6 Ways to Protect Your Money During a Separation

Divorce and separation can be very expensive. Spending a lot on lawyers is inevitable when it comes to the long and drawn out process of divorce. 

Whilst the cost of filing for divorce in New York can cost between $15,000 to $20,000, it can also  affect everything from mortgage payments to insurance, childcare and utilities.

It is inevitable that you will suffer financially when you divorce. Ideally both parties will share an equal financial hit, but this is not always the case. With that in mind, below is a list of 6 ways to understand and protect your money during a divorce. 

Ensure the Paperwork is Correctly Filled Out

There is a lot of paperwork involved in a divorce. It can be both confusing and stressful to have to deal with it all. This is why it’s important that you use professional help in order to fill it all out correctly and file it in the correct order. 

Filling out the paperwork incorrectly could lead to an error that could negatively impact the finances of one or both parties.

Be Transparent and Do Not Hide Money

It may be tempting to hide money if you feel  that your spouse is untrustworthy, but this is not advised. Hiding money can lead to an escalation of conflict, legal fees, and a loss of credibility in the eyes of your judge, arguably the most important person in your divorce.

It is important to preserve your marital assets and income in a divorce, but transparency is key. If possible, all financial decisions leading up to, and after, a divorce should be undertaken with the knowledge and consent of both parties.

Learn How Much Money You Have

Many attorneys recommend that the first thing to do when you have decided on divorce is to figure out what money you and your partner have. This means knowing the balance of both party’s 401(k), savings plan, credit card bills, 529 accounts etc. 

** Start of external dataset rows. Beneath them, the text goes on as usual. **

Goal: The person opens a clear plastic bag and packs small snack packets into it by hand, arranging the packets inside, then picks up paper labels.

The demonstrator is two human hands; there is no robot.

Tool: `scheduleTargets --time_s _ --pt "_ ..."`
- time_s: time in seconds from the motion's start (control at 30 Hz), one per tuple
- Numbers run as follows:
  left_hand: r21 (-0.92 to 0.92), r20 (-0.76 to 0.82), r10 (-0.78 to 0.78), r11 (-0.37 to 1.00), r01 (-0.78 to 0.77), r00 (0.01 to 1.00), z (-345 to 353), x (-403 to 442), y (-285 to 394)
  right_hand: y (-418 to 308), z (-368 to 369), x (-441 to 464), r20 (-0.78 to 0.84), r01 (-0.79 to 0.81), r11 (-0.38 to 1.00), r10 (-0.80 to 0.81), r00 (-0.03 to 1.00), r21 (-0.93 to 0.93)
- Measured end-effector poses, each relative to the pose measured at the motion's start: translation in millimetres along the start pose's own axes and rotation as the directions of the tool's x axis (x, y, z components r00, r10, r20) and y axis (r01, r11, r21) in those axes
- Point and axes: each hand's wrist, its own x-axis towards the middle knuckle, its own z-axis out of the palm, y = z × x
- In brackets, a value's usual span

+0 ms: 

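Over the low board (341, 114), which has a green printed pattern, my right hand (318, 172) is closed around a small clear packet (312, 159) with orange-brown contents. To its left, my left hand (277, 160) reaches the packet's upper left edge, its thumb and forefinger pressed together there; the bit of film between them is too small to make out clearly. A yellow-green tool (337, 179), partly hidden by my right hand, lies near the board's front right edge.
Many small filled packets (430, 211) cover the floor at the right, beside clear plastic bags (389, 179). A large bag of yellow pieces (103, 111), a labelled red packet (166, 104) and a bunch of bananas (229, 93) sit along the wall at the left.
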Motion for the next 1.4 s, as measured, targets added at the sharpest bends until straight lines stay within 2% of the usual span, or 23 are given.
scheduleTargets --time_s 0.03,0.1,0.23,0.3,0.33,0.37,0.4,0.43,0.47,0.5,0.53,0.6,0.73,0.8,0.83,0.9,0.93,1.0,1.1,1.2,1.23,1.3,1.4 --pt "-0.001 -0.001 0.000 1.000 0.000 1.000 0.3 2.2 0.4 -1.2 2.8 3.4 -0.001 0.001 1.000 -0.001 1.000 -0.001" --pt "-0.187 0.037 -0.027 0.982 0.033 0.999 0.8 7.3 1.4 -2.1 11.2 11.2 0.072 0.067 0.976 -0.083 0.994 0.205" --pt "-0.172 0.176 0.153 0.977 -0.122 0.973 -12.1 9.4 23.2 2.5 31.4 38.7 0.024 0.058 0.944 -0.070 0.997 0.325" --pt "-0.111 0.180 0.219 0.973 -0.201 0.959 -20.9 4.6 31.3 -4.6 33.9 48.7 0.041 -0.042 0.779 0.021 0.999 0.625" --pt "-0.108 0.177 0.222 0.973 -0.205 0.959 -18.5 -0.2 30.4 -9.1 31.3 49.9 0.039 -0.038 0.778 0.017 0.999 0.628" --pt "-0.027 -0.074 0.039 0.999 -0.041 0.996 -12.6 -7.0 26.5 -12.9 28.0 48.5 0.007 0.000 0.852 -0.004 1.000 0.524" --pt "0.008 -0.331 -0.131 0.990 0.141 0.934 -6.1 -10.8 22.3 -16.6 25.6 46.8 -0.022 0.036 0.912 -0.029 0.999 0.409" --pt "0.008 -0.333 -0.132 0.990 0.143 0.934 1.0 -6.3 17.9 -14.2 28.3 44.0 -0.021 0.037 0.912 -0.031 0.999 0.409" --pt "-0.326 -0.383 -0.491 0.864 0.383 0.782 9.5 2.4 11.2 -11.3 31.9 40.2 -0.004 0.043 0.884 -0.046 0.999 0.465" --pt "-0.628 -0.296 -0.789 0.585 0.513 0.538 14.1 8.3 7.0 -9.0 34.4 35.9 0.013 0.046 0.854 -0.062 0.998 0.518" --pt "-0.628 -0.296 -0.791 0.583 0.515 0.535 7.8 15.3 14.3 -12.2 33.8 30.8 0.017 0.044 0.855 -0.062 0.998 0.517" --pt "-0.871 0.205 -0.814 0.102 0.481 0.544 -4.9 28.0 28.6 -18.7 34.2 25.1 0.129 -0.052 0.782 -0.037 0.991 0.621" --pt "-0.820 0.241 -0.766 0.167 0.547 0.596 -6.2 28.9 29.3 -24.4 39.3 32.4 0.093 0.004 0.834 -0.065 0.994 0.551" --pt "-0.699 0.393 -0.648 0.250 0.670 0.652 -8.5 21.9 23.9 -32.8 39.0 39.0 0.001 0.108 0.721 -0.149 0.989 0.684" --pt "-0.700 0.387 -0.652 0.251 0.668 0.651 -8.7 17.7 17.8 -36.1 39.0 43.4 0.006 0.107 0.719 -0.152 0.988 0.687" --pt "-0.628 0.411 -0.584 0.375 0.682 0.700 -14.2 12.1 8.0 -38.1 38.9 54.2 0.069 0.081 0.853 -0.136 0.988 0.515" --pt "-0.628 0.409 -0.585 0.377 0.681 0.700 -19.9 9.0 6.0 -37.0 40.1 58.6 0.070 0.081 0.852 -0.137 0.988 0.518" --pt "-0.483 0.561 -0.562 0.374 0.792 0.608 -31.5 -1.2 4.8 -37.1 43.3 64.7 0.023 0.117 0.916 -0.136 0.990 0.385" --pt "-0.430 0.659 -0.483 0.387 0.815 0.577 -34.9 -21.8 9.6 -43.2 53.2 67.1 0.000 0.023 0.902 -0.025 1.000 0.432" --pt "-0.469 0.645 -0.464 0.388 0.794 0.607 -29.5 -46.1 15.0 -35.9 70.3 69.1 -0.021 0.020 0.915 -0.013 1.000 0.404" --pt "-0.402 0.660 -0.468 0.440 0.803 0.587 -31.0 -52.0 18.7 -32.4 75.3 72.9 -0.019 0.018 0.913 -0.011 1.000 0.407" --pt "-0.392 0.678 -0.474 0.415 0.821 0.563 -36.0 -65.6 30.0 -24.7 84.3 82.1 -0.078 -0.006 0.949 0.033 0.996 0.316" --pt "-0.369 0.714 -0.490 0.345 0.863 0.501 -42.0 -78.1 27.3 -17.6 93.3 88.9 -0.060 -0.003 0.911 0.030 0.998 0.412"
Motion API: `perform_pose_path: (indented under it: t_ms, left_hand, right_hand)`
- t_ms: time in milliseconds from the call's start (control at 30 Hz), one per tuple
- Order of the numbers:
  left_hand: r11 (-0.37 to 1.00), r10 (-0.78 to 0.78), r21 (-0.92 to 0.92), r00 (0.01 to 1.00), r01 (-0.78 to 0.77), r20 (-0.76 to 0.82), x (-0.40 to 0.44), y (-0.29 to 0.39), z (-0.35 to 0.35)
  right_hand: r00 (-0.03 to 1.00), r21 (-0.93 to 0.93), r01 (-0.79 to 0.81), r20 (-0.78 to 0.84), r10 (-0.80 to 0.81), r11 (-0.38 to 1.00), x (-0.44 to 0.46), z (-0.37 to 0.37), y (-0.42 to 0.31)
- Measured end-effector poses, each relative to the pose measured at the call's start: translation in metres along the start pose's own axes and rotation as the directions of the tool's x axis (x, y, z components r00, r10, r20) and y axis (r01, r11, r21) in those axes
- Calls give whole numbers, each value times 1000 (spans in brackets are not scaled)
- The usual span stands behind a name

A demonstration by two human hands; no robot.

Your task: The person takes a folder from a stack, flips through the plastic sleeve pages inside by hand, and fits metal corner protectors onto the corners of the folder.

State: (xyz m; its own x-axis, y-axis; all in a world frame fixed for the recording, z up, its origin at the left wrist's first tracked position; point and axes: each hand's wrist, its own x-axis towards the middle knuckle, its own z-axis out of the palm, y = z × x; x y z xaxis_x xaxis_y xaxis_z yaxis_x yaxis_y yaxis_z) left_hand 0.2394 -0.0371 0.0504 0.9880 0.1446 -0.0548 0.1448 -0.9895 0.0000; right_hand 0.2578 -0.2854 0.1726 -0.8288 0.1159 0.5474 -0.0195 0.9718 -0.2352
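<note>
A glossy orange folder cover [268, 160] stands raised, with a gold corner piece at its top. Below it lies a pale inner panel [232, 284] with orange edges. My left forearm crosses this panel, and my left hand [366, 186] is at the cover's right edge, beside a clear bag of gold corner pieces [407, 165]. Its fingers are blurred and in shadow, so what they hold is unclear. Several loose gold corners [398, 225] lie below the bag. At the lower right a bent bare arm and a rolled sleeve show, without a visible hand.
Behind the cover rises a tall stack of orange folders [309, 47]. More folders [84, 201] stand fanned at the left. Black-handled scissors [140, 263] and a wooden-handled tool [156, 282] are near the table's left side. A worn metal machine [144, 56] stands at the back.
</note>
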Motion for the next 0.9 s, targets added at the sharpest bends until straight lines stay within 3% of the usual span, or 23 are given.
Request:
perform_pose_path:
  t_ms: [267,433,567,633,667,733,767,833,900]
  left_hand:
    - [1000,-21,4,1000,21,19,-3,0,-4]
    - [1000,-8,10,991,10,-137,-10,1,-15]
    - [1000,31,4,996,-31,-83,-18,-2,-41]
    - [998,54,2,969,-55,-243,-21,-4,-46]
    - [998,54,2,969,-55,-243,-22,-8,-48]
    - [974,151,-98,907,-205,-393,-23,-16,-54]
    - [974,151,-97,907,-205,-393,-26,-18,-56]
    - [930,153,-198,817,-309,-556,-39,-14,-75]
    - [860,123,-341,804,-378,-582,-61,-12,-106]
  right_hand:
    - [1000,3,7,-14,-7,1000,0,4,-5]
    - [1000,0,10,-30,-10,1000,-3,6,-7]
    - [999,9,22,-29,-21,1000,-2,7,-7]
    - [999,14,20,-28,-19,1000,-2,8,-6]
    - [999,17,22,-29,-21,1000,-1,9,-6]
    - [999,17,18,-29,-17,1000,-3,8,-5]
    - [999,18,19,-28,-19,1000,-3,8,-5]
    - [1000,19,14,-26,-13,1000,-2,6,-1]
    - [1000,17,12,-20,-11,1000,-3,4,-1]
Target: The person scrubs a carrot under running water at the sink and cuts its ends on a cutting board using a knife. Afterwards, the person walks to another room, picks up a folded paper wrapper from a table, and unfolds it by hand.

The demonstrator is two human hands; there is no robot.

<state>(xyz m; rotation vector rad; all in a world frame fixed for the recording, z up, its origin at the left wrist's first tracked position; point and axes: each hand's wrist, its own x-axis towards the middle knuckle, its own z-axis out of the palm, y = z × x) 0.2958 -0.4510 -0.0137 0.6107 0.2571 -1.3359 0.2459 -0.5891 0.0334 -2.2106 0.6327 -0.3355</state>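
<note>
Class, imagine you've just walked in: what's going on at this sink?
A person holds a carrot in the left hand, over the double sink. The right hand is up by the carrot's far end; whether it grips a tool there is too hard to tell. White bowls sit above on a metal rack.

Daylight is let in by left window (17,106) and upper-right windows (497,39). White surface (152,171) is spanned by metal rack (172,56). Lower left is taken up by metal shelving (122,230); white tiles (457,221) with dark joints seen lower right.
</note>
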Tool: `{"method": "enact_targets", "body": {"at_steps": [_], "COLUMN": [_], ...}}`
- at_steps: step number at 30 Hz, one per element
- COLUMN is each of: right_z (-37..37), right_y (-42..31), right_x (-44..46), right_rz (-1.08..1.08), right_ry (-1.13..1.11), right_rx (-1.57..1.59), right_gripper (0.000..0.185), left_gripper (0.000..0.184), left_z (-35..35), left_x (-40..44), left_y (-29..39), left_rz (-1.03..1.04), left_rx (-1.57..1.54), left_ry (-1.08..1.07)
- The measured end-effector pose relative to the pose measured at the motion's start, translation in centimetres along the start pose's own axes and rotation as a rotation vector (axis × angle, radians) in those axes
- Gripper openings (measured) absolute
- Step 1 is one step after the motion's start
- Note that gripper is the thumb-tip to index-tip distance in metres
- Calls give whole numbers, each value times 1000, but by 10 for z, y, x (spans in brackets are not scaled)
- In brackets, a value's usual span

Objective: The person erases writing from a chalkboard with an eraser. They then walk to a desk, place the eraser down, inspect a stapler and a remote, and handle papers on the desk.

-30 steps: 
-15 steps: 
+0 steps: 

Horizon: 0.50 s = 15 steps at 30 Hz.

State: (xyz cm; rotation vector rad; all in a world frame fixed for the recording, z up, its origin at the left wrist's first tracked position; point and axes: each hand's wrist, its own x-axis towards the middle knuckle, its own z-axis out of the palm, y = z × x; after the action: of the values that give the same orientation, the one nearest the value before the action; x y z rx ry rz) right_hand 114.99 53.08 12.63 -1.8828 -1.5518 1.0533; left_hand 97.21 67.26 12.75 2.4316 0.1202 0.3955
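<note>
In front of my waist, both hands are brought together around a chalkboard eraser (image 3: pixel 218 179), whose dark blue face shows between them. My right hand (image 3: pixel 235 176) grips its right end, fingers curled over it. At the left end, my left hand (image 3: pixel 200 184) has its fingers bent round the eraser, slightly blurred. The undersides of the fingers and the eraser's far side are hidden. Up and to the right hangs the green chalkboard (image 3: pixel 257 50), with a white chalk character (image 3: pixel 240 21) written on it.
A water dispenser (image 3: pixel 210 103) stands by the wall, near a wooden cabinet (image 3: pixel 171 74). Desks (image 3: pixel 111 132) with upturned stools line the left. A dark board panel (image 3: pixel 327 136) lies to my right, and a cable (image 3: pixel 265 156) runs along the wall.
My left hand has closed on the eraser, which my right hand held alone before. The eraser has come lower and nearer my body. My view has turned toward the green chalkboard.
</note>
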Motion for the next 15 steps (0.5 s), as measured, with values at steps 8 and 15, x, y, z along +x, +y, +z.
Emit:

Once you have a good idea of that total, you can start to form an opinion about what you own and your potential financial future upon a divorce. 

Separate Your Bank Accounts

If you do not have your own checking and savings account, then it’s important to get them as soon as you decide to divorce. If your money is in a joint account, you might become concerned that the other spouse will abruptly withdraw all of it. There is a risk of this, although your judge will not be happy with it unless there is a legitimate reason.

If you are concerned that telling your ex that you want to start separate accounts could mean that you end up with nothing, you should consider withdrawing half the money into a single account. However, it is important to immediately tell your spouse that you’ve done so. Transparency is key. 

Start an Emergency Fund

If you opened a separate savings account, this could be used as an emergency fund. Or, alternatively, you could open a second savings account just for emergencies. It’s important to have a savings account that is an emergency fund that you are able to access and cannot be touched by anyone else. However, you should not keep that new account a secret. Again, transparency is important. 

It will give you peace of mind to know that you have money, or potential lines of credit, that you are able to access if need be. This is particularly true if the majority of your assets are held only in the name of your spouse.

Hire Professionals to Help

Hiring professionals may mean hiring a divorce attorney, but it could also mean instead hiring a mediator. A mediator is an individual who represents both your and your spouse, and can help the two parties come to an agreement that is satisfactory for both. (Source: Divorce Bob)

You may also want to hire a forensic account firm to work for you. This is when professionals look through both you and your partner’s portfolios to see if any money is being hidden from you. However, this is a very expensive option and unnecessary for most couples.

The point is that if you want to save money in the long term, you will have to spend some. Because the decisions made during a divorce will affect the rest of your life, you do want to ensure that your financial affairs are settled in a way that is fair for both parties. 

Without professional help, you and your partner may unintentionally make a mistake that costs you, or both you, dearly. Using professionals is a good way of avoiding financial mistakes.